▸ **EXERCISE OBJECTIVE**
What's wanted here is the full listing below, repeated exactly, with no images in it.

↓

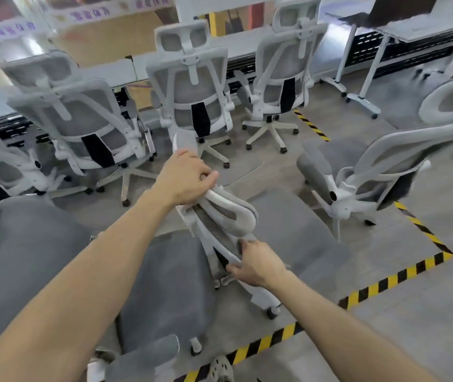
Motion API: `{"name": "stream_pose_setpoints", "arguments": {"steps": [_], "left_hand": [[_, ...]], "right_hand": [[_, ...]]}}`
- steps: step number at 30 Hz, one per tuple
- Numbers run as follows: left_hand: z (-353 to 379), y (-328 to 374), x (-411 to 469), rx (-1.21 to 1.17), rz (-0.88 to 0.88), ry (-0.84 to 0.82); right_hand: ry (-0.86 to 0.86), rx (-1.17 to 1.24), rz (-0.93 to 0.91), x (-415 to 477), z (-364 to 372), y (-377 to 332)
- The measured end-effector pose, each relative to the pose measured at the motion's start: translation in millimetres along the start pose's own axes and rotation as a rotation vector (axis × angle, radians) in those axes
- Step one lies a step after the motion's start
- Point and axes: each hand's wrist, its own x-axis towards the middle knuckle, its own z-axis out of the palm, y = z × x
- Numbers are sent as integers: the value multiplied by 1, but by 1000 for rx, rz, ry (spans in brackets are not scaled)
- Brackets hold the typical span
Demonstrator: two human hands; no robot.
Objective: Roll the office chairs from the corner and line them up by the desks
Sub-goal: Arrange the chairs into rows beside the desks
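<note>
Left hand (184, 180) gripping headrest (232, 213), right hand (257, 264) gripping back frame (226, 253) below it. Another chair (371, 172) crowding right; three chairs (192, 89) lining far desk (243, 44).

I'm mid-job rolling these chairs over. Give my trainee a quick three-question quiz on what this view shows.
1. True or false: the left hand and the right hand grip the same chair.
2. Which part of that chair does the left hand hold? A) headrest B) caster C) seat cushion
3. Fill in: the floor tape is striped yellow and ____.

Key: 1 true, the right hand is lower, on the backrest frame. 2 A, the headrest. 3 black.
</note>
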Motion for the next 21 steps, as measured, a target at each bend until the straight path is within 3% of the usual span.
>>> {"name": "stream_pose_setpoints", "arguments": {"steps": [14, 21], "left_hand": [[34, -109, 1, -159, 7, 394], [37, -174, 21, -180, -101, 441]], "right_hand": [[25, 68, -54, 81, 23, -77], [-9, 40, -180, 144, 6, -110]]}}
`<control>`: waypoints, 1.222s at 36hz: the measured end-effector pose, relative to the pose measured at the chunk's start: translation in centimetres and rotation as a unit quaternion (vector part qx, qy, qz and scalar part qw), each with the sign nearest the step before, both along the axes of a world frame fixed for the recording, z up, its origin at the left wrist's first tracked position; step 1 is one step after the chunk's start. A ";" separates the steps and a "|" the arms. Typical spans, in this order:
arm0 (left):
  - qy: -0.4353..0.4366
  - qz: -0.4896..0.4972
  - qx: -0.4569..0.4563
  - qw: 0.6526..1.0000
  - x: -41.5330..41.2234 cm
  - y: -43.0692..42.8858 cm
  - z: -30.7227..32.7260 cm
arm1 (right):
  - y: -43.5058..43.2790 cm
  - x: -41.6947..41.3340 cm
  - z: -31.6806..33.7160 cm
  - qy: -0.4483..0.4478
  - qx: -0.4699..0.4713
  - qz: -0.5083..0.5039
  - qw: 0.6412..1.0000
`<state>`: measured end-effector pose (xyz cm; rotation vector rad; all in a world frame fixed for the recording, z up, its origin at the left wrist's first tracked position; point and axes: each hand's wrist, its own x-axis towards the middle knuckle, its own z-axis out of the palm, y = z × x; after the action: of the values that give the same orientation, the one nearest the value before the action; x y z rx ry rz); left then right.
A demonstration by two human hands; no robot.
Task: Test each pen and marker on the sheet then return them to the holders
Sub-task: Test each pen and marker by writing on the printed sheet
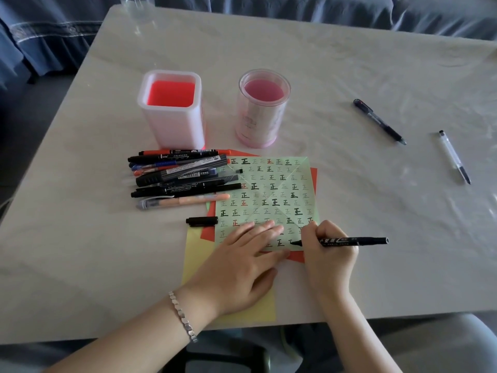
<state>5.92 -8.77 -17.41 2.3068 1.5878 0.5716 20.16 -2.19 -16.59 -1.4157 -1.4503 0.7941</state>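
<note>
A green sheet covered in written test marks lies on red and yellow sheets near the table's front. My left hand presses flat on its lower edge. My right hand grips a black marker, uncapped, with its tip on the sheet's bottom right corner. The marker's black cap lies left of the sheet. A pile of several pens and markers sits at the sheet's upper left. Behind stand a square white holder and a round pink holder, both with nothing inside.
A dark pen and a clear pen lie apart on the right side of the white table. A clear bottle stands at the far left edge. Blue fabric runs behind the table.
</note>
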 end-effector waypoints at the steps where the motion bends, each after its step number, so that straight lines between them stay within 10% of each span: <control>1: 0.000 0.000 0.000 1.000 0.0 0.0 0.0 | 0.0 0.0 0.0 0.001 -0.002 0.000 1.000; 44: 0.003 -0.002 -0.002 1.000 -0.1 0.0 -0.1 | 0.1 0.2 0.0 -0.015 0.001 -0.036 0.999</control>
<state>5.87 -8.75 -17.46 2.3099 1.5852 0.5621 20.36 -2.11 -16.59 -1.4759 -1.4134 0.7283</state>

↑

▸ **ANSWER SECTION**
Motion API: `{"name": "stream_pose_setpoints", "arguments": {"steps": [_], "left_hand": [[_, ...]], "right_hand": [[_, ...]]}}`
- steps: step number at 30 Hz, one per tuple
- Numbers run as follows: left_hand: z (-353 to 379), y (-328 to 374), x (-411 to 469), rx (-1.21 to 1.17), rz (-0.88 to 0.88), ry (-0.84 to 0.82); right_hand: ry (-0.86 to 0.86), rx (-1.17 to 1.24), rz (-0.93 to 0.91), x (-415 to 477), z (-364 to 372), y (-377 to 332)
- The measured end-effector pose, each relative to the pose measured at the motion's start: translation in millimetres along the start pose's own axes and rotation as a rotation vector (axis × angle, radians) in those axes
- Step one lies a step after the motion's start
- Point and axes: each hand's wrist, its own x-axis towards the middle knuckle, its own z-axis out of the palm, y = z × x
- Numbers are sent as integers: the value multiplied by 1, but by 1000 for rx, rz, ry (spans in brackets are not scaled)
- Brackets hold the typical span
Demonstrator: two human hands; no robot.
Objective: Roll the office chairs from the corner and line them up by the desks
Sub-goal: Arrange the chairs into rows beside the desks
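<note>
Left hand (184, 180) gripping headrest (232, 213), right hand (257, 264) gripping back frame (226, 253) below it. Another chair (371, 172) crowding right; three chairs (192, 89) lining far desk (243, 44).

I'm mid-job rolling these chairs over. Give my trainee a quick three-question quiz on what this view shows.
1. True or false: the left hand and the right hand grip the same chair.
2. Which part of that chair does the left hand hold? A) headrest B) caster C) seat cushion
3. Fill in: the floor tape is striped yellow and ____.

Key: 1 true, the right hand is lower, on the backrest frame. 2 A, the headrest. 3 black.
</note>
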Motion for the next 21 steps, as measured, a target at each bend until the straight path is within 3% of the usual span.
>>> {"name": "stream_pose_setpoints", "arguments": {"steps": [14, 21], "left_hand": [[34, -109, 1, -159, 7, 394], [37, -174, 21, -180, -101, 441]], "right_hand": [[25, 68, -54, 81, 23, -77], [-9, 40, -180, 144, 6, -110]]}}
`<control>`: waypoints, 1.222s at 36hz: the measured end-effector pose, relative to the pose measured at the chunk's start: translation in centimetres and rotation as a unit quaternion (vector part qx, qy, qz and scalar part qw), each with the sign nearest the step before, both along the axes of a world frame fixed for the recording, z up, its origin at the left wrist's first tracked position; step 1 is one step after the chunk's start. A ";" separates the steps and a "|" the arms. Typical spans, in this order:
arm0 (left):
  - qy: -0.4353..0.4366
  - qz: -0.4896..0.4972
  - qx: -0.4569..0.4563
  - qw: 0.6526..1.0000
  - x: -41.5330..41.2234 cm
  - y: -43.0692..42.8858 cm
  - z: -30.7227..32.7260 cm
arm1 (right):
  - y: -43.5058..43.2790 cm
  - x: -41.6947..41.3340 cm
  - z: -31.6806..33.7160 cm
  - qy: -0.4483..0.4478
  - qx: -0.4699..0.4713
  - qz: -0.5083..0.5039
  - qw: 0.6412..1.0000
`<state>`: measured end-effector pose (xyz cm; rotation vector rad; all in a world frame fixed for the recording, z up, its origin at the left wrist's first tracked position; point and axes: each hand's wrist, its own x-axis towards the middle knuckle, its own z-axis out of the palm, y = z × x; after the action: of the values that give the same orientation, the one nearest the value before the action; x y z rx ry rz); left then right.
A demonstration by two human hands; no robot.
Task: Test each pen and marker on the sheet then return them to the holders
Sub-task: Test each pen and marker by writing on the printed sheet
<state>5.92 -8.77 -17.41 2.3068 1.5878 0.5716 20.16 -2.19 -16.59 -1.4157 -1.4503 0.7941</state>
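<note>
A green sheet covered in written test marks lies on red and yellow sheets near the table's front. My left hand presses flat on its lower edge. My right hand grips a black marker, uncapped, with its tip on the sheet's bottom right corner. The marker's black cap lies left of the sheet. A pile of several pens and markers sits at the sheet's upper left. Behind stand a square white holder and a round pink holder, both with nothing inside.
A dark pen and a clear pen lie apart on the right side of the white table. A clear bottle stands at the far left edge. Blue fabric runs behind the table.
</note>
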 end-effector waypoints at the steps where the motion bends, each after its step number, so that straight lines between them stay within 10% of each span: <control>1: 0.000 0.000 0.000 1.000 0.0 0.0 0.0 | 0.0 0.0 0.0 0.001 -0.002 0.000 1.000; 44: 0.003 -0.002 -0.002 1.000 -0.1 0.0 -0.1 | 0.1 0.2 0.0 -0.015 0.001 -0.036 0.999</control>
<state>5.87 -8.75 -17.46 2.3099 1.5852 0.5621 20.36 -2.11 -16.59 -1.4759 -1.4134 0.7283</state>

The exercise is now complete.